## ASSIGNED TASK:
The whole listing is to be transcribed exactly as it stands.

■ ■ ■ ■ ■ ■ ■

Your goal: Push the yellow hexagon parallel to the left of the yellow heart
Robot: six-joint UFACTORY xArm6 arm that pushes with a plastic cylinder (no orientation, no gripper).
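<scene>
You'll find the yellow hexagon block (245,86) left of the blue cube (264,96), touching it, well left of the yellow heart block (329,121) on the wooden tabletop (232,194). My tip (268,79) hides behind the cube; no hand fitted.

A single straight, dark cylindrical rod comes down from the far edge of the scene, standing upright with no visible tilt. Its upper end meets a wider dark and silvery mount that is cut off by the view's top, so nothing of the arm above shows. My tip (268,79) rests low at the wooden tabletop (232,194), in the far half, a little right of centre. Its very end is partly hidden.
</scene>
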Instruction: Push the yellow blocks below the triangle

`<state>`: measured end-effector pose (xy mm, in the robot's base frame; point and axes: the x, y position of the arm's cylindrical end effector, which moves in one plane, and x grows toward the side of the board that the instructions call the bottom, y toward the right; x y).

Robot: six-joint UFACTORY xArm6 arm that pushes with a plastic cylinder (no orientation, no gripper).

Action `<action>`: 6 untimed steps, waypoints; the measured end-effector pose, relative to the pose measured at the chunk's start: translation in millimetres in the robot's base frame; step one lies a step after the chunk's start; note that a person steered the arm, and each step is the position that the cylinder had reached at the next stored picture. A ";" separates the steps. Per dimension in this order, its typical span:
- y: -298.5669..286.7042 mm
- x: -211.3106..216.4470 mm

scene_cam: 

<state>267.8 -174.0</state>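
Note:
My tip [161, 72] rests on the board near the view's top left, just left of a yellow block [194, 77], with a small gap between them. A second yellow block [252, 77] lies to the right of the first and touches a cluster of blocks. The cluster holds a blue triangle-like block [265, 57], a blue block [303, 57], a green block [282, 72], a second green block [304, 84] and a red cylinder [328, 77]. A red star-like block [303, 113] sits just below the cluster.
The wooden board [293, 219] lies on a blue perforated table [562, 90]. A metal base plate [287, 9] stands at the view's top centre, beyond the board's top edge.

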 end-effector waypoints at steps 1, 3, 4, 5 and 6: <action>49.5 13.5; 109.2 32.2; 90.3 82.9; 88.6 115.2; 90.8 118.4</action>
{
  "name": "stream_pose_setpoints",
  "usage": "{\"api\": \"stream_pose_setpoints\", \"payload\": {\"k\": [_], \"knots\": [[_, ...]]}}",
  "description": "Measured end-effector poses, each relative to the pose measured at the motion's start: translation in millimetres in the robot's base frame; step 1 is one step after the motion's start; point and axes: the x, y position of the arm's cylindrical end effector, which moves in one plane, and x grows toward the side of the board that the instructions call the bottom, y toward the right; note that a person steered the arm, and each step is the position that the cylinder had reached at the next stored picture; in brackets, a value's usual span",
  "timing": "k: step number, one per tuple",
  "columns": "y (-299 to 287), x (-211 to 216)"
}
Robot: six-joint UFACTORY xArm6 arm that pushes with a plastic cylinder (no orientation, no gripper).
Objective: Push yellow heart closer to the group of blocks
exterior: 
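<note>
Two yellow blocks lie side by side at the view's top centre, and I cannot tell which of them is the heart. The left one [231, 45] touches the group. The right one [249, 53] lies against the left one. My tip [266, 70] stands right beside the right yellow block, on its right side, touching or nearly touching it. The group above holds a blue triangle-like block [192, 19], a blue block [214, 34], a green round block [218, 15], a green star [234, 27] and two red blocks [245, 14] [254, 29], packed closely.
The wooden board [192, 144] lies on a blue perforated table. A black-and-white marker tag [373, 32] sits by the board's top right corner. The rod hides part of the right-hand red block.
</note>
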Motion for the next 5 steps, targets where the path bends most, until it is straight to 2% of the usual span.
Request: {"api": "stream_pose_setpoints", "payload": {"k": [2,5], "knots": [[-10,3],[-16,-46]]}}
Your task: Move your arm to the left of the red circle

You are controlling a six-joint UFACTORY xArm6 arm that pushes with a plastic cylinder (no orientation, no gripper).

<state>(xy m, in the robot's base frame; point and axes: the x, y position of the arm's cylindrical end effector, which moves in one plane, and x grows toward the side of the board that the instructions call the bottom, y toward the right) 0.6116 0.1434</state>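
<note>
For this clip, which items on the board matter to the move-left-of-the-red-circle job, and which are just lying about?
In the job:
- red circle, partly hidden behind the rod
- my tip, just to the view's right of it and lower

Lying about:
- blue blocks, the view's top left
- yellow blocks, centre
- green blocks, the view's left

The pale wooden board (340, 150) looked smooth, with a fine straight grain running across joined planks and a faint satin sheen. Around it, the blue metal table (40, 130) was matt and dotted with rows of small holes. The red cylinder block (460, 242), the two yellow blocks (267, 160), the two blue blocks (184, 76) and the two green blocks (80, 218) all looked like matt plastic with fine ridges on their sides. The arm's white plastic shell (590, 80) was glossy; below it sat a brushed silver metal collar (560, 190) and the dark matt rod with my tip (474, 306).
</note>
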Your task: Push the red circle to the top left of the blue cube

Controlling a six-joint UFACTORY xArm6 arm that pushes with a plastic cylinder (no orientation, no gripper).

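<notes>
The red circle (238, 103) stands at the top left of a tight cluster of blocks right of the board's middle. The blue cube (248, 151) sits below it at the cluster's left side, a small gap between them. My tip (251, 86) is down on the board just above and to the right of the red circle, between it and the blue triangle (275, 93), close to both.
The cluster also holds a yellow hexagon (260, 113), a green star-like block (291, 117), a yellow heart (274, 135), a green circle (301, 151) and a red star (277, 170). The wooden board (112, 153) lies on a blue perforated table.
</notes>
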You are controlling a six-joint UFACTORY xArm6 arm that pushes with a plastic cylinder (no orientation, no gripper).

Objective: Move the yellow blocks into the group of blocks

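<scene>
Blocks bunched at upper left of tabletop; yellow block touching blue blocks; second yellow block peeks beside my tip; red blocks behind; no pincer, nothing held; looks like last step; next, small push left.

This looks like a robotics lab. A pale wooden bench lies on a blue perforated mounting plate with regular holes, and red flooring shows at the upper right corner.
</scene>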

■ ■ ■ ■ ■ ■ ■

## ANSWER TO THIS EXERCISE:
Your goal: Push the yellow hexagon parallel to the left of the yellow heart
Robot: six-joint UFACTORY xArm6 arm that pushes with a plastic cylinder (no orientation, no gripper).
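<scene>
You'll find the yellow hexagon block (245,86) left of the blue cube (264,96), touching it, well left of the yellow heart block (329,121) on the wooden tabletop (232,194). My tip (268,79) hides behind the cube; no hand fitted.

A single straight, dark cylindrical rod comes down from the far edge of the scene, standing upright with no visible tilt. Its upper end meets a wider dark and silvery mount that is cut off by the view's top, so nothing of the arm above shows. My tip (268,79) rests low at the wooden tabletop (232,194), in the far half, a little right of centre. Its very end is partly hidden.
</scene>
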Instruction: Push the yellow blocks below the triangle

`<state>`: measured end-effector pose (xy mm, in the robot's base frame; point and axes: the x, y position of the arm's cylindrical end effector, which moves in one plane, and x grows toward the side of the board that the instructions call the bottom, y toward the right; x y).

Robot: six-joint UFACTORY xArm6 arm that pushes with a plastic cylinder (no orientation, no gripper).

Action `<action>`: 6 untimed steps, waypoints; the measured end-effector pose, relative to the pose measured at the chunk's start: translation in millimetres in the robot's base frame; step one lies a step after the chunk's start; note that a person steered the arm, and each step is the position that the cylinder had reached at the next stored picture. A ";" separates the steps. Per dimension in this order, its typical span:
- y: -298.5669..286.7042 mm
- x: -211.3106..216.4470 mm

scene_cam: 

<state>267.8 -174.0</state>
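Note:
My tip [161, 72] rests on the board near the view's top left, just left of a yellow block [194, 77], with a small gap between them. A second yellow block [252, 77] lies to the right of the first and touches a cluster of blocks. The cluster holds a blue triangle-like block [265, 57], a blue block [303, 57], a green block [282, 72], a second green block [304, 84] and a red cylinder [328, 77]. A red star-like block [303, 113] sits just below the cluster.
The wooden board [293, 219] lies on a blue perforated table [562, 90]. A metal base plate [287, 9] stands at the view's top centre, beyond the board's top edge.
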
 end-effector waypoints at steps 1, 3, 4, 5 and 6: <action>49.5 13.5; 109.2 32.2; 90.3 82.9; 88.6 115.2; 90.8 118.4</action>
{
  "name": "stream_pose_setpoints",
  "usage": "{\"api\": \"stream_pose_setpoints\", \"payload\": {\"k\": [_], \"knots\": [[_, ...]]}}",
  "description": "Measured end-effector poses, each relative to the pose measured at the motion's start: translation in millimetres in the robot's base frame; step 1 is one step after the motion's start; point and axes: the x, y position of the arm's cylindrical end effector, which moves in one plane, and x grows toward the side of the board that the instructions call the bottom, y toward the right; note that a person steered the arm, and each step is the position that the cylinder had reached at the next stored picture; in brackets, a value's usual span",
  "timing": "k: step number, one per tuple",
  "columns": "y (-299 to 287), x (-211 to 216)"
}
Robot: six-joint UFACTORY xArm6 arm that pushes with a plastic cylinder (no orientation, no gripper).
Objective: Push yellow heart closer to the group of blocks
exterior: 
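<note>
Two yellow blocks lie side by side at the view's top centre, and I cannot tell which of them is the heart. The left one [231, 45] touches the group. The right one [249, 53] lies against the left one. My tip [266, 70] stands right beside the right yellow block, on its right side, touching or nearly touching it. The group above holds a blue triangle-like block [192, 19], a blue block [214, 34], a green round block [218, 15], a green star [234, 27] and two red blocks [245, 14] [254, 29], packed closely.
The wooden board [192, 144] lies on a blue perforated table. A black-and-white marker tag [373, 32] sits by the board's top right corner. The rod hides part of the right-hand red block.
</note>
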Motion for the next 5 steps, targets where the path bends most, until it is straight to 2% of the usual span.
Request: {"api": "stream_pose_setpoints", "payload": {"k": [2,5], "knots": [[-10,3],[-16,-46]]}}
Your task: Move your arm to the left of the red circle

You are controlling a six-joint UFACTORY xArm6 arm that pushes with a plastic cylinder (no orientation, no gripper).

<state>(xy m, in the robot's base frame; point and axes: the x, y position of the arm's cylindrical end effector, which moves in one plane, and x grows toward the side of the board that the instructions call the bottom, y toward the right) 0.6116 0.1434</state>
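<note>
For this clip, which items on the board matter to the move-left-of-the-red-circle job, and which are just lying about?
In the job:
- red circle, partly hidden behind the rod
- my tip, just to the view's right of it and lower

Lying about:
- blue blocks, the view's top left
- yellow blocks, centre
- green blocks, the view's left

The pale wooden board (340, 150) looked smooth, with a fine straight grain running across joined planks and a faint satin sheen. Around it, the blue metal table (40, 130) was matt and dotted with rows of small holes. The red cylinder block (460, 242), the two yellow blocks (267, 160), the two blue blocks (184, 76) and the two green blocks (80, 218) all looked like matt plastic with fine ridges on their sides. The arm's white plastic shell (590, 80) was glossy; below it sat a brushed silver metal collar (560, 190) and the dark matt rod with my tip (474, 306).
</note>
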Your task: Push the red circle to the top left of the blue cube

Controlling a six-joint UFACTORY xArm6 arm that pushes with a plastic cylinder (no orientation, no gripper).

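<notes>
The red circle (238, 103) stands at the top left of a tight cluster of blocks right of the board's middle. The blue cube (248, 151) sits below it at the cluster's left side, a small gap between them. My tip (251, 86) is down on the board just above and to the right of the red circle, between it and the blue triangle (275, 93), close to both.
The cluster also holds a yellow hexagon (260, 113), a green star-like block (291, 117), a yellow heart (274, 135), a green circle (301, 151) and a red star (277, 170). The wooden board (112, 153) lies on a blue perforated table.
</notes>
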You are controlling a six-joint UFACTORY xArm6 arm that pushes with a plastic cylinder (no orientation, no gripper).

Objective: Move the yellow blocks into the group of blocks

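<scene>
Blocks bunched at upper left of tabletop; yellow block touching blue blocks; second yellow block peeks beside my tip; red blocks behind; no pincer, nothing held; looks like last step; next, small push left.

This looks like a robotics lab. A pale wooden bench lies on a blue perforated mounting plate with regular holes, and red flooring shows at the upper right corner.
</scene>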

The exercise is done, and nothing more is needed.